HOW TO COMPLETE THIS TASK:
With both ends included, repeat exactly the lines of the entries below from the one containing "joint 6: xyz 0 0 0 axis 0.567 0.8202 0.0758" down to the one containing "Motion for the", and no others.

[[ LISTED RECORDS open ]]

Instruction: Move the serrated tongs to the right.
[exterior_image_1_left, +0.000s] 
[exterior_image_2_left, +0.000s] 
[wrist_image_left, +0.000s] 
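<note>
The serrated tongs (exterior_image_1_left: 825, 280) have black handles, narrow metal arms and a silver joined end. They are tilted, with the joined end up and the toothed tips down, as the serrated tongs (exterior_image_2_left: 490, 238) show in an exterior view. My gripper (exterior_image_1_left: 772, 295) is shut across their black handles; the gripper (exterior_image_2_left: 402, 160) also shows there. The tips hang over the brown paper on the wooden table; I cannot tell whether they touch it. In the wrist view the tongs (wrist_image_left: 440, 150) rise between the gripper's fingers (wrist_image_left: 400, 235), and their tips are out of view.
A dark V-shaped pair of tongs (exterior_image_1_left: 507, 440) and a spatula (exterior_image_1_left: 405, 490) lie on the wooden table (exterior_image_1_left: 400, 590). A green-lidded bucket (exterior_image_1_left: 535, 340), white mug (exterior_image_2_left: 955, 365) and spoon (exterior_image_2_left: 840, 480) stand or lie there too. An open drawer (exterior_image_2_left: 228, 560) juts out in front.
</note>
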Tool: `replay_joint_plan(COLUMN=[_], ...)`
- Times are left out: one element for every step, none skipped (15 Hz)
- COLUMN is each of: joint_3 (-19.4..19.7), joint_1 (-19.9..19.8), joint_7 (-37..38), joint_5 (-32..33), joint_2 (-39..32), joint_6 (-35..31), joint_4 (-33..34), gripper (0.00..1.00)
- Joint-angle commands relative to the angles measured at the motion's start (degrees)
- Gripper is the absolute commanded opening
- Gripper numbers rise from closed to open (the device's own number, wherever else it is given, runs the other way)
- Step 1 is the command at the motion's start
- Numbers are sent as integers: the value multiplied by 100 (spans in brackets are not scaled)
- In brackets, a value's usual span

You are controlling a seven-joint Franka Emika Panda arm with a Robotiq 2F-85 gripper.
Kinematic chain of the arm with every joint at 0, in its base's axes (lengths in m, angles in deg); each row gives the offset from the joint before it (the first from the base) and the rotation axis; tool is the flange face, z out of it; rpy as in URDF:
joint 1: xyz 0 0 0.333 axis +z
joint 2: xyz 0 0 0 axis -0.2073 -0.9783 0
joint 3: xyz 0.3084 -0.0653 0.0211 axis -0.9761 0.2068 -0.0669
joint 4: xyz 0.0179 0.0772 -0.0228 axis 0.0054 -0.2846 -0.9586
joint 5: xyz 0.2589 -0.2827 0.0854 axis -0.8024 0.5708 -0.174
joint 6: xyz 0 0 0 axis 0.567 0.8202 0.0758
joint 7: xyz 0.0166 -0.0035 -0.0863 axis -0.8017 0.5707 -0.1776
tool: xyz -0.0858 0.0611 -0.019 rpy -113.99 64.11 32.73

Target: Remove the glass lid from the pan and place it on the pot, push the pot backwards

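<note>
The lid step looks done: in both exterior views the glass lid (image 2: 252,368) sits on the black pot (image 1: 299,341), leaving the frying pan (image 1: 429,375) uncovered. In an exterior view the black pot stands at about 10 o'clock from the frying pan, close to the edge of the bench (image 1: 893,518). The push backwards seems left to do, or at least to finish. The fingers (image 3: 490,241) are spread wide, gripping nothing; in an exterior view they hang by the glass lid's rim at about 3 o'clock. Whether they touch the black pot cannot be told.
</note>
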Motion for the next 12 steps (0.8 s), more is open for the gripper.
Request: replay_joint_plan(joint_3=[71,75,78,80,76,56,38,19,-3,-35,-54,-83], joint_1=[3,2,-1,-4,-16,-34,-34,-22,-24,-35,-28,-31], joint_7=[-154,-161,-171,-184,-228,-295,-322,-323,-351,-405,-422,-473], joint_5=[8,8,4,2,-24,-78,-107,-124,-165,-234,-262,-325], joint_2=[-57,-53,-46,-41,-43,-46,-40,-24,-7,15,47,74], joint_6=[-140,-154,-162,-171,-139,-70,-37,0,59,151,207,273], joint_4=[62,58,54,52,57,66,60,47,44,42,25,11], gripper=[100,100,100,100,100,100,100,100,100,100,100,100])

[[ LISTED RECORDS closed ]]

TASK RESPONSE:
joint 6: xyz 0 0 0 axis 0.567 0.8202 0.0758
joint 7: xyz 0.0166 -0.0035 -0.0863 axis -0.8017 0.5707 -0.1776
tool: xyz -0.0858 0.0611 -0.019 rpy -113.99 64.11 32.73

Target: Remove the glass lid from the pan and place it on the pot, push the pot backwards

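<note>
The lid step looks done: in both exterior views the glass lid (image 2: 252,368) sits on the black pot (image 1: 299,341), leaving the frying pan (image 1: 429,375) uncovered. In an exterior view the black pot stands at about 10 o'clock from the frying pan, close to the edge of the bench (image 1: 893,518). The push backwards seems left to do, or at least to finish. The fingers (image 3: 490,241) are spread wide, gripping nothing; in an exterior view they hang by the glass lid's rim at about 3 o'clock. Whether they touch the black pot cannot be told.
</note>
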Motion for the next 12 steps (0.8 s), more is open for the gripper.

No further output is required, since the answer is complete.